Cailian Press April 4, 2026 (Reporter Wang Chen) In March just past, the A-share market suffered a sharp pullback under the combined pressure of the U.S.-Iran conflict and swings in overseas sentiment. The Shanghai Composite Index briefly fell from its early-month high of 4,197 points down to 3,794 points, with a full-month cumulative decline of nearly 6%. In early April, a brief strong opening came, but after that, over the next two days, the geographic conflict kept recurring, and the Shanghai Composite Index again lost the 3,900-point psychological level.

However, at the very moment when panic sentiment was spreading and Northbound capital was setting records for outflows, a “countercurrent” from Chinese retail investors was quietly flowing in—becoming the most difficult to ignore market force during this volatile month.

Based on Cailian Press’s analysis of fund flow data, account opening figures, and changes in margin trading accounts since March, the reporter found that individual investors not only did not flee in panic during the decline; instead, they “buy more the farther it falls.”

Data show that over the past month, funds from small-lot orders accumulated net inflows of as much as 1.25 trillion yuan, and each trading day remained positive. The deeper the market fell, the more aggressively retail investors bought. Meanwhile, in March, the number of newly opened A-share accounts reached 4.6 million, up 50% year over year and up 82% month over month, breaking the pattern that “account opening numbers are positively correlated with earning effectiveness.” Frontline brokerage business staff reported that many clients clearly stated, “A pullback is an opportunity to get on board.”

For a long time, retail investors have been labeled as “chasing rallies and selling during panics,” “emotion-driven trading,” and “lacking rationality.” However, in multiple periods of market volatility over the past two years, retail investors’ performance has been quietly changing.

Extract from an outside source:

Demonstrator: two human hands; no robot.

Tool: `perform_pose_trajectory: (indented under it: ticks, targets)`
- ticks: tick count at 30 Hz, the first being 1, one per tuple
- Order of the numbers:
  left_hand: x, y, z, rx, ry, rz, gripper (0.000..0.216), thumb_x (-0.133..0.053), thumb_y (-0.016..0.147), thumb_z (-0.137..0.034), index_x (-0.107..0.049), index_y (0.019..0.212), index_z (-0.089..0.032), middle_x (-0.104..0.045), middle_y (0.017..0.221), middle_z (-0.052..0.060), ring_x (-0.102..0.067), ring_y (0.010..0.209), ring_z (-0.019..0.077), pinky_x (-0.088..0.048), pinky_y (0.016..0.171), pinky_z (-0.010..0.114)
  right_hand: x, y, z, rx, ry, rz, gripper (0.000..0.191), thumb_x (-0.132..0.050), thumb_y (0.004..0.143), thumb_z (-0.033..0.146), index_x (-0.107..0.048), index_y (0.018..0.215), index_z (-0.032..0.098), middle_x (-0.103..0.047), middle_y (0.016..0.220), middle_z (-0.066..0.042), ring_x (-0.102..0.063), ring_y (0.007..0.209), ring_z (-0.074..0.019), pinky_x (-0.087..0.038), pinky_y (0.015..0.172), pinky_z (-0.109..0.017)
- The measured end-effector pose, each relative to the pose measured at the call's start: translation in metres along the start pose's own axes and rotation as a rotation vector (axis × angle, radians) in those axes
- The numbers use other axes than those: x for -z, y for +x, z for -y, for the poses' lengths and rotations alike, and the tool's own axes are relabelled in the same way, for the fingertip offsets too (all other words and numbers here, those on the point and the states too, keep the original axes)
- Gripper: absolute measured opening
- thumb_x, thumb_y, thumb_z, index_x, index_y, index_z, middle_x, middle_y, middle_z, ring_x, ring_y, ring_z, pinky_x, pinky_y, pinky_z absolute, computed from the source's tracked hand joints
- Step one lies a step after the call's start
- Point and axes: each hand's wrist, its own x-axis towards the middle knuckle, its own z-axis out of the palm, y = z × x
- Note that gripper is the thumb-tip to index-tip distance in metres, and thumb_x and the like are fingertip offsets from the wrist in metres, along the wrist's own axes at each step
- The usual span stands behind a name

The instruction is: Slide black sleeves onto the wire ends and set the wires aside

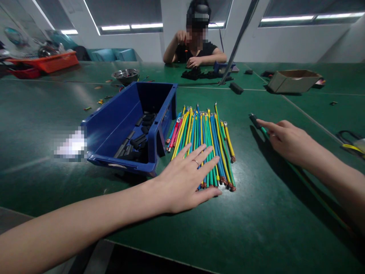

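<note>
Nearest the camera, the left forearm [94, 217] is stretched over the green-topped table [256, 232], and the left grip [186, 182] is laid palm down, fingers spread, across the near part of a row of short yellow, green, blue and red cables [213, 129] with bare copper ends. At the right grip [288, 141], the index finger is set straight against a black tubular sleeve [253, 120] on the end of a long green cable [264, 133]; the other fingers are curled, but whether the cable is pinched cannot be told, as the thumb is hidden.

This sleeved end is pointed forward and left of the right grip, the nearer of the two, its long axis slanting back beneath the right forearm [327, 161]. Forward and left of the left grip, a deep blue plastic bin [114, 123] is placed, with loose black sleeves [139, 140] inside. Beyond both grips, a person [211, 49] is seated.

The cable's rear length is lost in shadow, and some near ends of the row are covered.
</note>
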Motion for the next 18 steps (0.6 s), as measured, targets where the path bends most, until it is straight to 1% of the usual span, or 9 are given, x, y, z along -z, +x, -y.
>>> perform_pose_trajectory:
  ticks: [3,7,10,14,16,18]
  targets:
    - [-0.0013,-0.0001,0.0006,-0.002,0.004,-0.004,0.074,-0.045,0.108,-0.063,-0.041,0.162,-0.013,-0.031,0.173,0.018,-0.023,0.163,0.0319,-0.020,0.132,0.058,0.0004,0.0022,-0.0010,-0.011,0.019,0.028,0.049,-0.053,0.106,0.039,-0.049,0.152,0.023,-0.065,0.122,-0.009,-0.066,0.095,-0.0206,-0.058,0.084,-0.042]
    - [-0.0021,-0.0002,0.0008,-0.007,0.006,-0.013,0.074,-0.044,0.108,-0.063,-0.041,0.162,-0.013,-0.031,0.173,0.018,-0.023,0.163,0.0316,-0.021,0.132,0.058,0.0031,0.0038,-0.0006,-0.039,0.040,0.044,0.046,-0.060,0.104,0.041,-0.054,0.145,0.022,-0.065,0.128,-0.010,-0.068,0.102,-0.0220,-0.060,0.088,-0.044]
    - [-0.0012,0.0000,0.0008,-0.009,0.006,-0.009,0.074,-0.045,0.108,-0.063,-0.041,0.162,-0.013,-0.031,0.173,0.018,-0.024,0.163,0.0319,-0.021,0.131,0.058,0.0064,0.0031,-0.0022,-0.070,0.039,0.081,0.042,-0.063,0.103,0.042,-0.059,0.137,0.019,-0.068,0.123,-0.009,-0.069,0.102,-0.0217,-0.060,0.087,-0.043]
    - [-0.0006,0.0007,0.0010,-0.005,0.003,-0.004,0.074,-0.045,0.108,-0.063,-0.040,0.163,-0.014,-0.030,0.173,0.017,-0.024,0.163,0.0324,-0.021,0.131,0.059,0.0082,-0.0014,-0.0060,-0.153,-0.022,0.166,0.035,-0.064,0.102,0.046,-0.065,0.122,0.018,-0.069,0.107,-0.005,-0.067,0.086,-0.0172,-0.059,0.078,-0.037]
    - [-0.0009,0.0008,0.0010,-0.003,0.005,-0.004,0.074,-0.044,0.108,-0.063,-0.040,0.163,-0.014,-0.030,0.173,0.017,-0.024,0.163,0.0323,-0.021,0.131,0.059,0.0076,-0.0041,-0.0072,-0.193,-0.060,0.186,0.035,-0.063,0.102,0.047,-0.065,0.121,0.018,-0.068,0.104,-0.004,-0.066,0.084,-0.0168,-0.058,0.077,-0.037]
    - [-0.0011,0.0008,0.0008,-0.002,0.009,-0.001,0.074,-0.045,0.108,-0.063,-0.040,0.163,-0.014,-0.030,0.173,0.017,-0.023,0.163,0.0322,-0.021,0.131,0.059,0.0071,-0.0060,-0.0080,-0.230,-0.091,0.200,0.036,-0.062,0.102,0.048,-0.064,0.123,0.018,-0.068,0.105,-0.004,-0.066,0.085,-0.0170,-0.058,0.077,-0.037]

Judging from several major rounds of turbulence since 2024, retail investors’ ability to take contrarian actions has clearly improved. Whether it was last April’s tariff shock or this March’s geopolitical disturbances, retail investors did not become an amplifier of panic. Instead, at critical moments, they played the role of a “stabilizer.”

Retail investors, represented by small-lot funds, record net inflows for 25 consecutive days

March’s A-share market can be described as a roller coaster ride of sentiment. Affected by the escalation of the U.S.-Iran conflict and the spillover of geopolitical risk, global capital markets’ risk-avoidance sentiment surged sharply. In mid-March, the A-share market once saw extreme “sentiment stampede.” On March 23 alone, nearly 5,200 individual stocks fell in a single day, and Northbound capital set a record for the largest net outflow in a single day in history. Looking at the whole month, the Shenzhen Component Index and the ChiNext Index fell by more than 7% and 8%, respectively. Small-cap growth indices such as the STAR Market 50 and the Beijing Stock Exchange 50 saw declines of more than 10%.

However, just when institutional capital was pulling back one after another and the market was entirely pessimistic, retail funds chose a completely different direction.

According to Cailian Press’s statistics based on fund flow data from March 1 to April 3, small-lot funds (the representative indicator of ordinary retail investors’ trading) accumulated net inflows of as much as 1.25 trillion yuan during that period.

Small-lot orders mainly measure ordinary retail investors’ trading behavior and market sentiment. This kind of order count is large and distribution is scattered, basically corresponding to the daily buying and selling activity of individual investors. By observing net inflows or net outflows of small-lot orders, one can intuitively judge whether retail investors are chasing highs and buying or panicking and selling to exit. They are often viewed as a “thermometer” of market sentiment.

By contrast, large-lot and super-large-lot funds representing institutional behavior recorded net outflows of 742.32 billion yuan and 612.67 billion yuan, respectively. It cannot be denied that many institutions have needs to manage positions to cope with market adjustments, so selling is understandable. But at the same time, it also reflects ordinary investors’ investment resolve. Middle-lot funds recorded net inflows of 12.5k yuan.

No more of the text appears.